The ILY is a sign from American Sign Language which, as a gesture, has moved into the mainstream. Seen primarily in the United States and other Americanized countries, the sign originated among deaf schoolchildren using American Sign Language to create a sign from a combination of the signs for the letters I, L, and Y (I Love You).

The sign is an informal expression of any of several positive feelings, ranging from general esteem to love, for the recipient of the sign.  A similar-looking but unrelated variation (thumb toward the palm rather than thumb extended, although the thumbs extended version is also used in heavy metal.) appears in heavy metal music culture as a  "horns" hand-sign and in college football as a sign of support for various teams including the University of Texas.
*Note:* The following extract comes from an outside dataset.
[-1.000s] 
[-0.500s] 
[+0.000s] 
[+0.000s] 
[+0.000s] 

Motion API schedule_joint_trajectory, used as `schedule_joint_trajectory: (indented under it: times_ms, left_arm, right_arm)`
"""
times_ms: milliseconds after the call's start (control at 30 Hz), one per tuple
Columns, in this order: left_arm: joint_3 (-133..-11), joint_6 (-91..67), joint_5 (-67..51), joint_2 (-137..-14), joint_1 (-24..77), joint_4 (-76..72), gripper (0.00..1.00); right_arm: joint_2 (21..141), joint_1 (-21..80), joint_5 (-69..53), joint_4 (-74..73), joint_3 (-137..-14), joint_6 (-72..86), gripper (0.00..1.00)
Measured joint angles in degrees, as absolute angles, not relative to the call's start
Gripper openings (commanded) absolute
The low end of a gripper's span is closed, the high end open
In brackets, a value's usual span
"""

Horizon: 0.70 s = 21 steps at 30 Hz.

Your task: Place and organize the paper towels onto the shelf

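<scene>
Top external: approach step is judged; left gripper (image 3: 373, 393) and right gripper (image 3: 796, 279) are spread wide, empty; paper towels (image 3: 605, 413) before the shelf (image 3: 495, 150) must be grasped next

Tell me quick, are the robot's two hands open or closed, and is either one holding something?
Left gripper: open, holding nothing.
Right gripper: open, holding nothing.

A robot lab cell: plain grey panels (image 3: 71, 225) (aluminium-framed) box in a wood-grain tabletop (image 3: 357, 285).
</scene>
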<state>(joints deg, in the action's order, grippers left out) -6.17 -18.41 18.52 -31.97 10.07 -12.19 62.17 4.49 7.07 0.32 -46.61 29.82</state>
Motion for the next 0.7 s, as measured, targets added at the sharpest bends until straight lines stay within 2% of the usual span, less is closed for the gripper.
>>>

The University of Louisiana at Lafayette's Ragin' Cajuns Athletics uses the ILY sign to symbolize the initials of the university (UL).

History 

Deaf Heritage dates the origin of the ILY to 1905. The sign received significant media exposure with Richard Dawson's use of the ILY in his sign off from each episode of the Family Feud, which he hosted from 1976 to 1985. Presidential candidate Jimmy Carter reportedly picked it up from a group of deaf supporters in the Midwest and, in 1977, during his Inauguration Day parade, flashed the ILY to a group of deaf people on the sidewalk.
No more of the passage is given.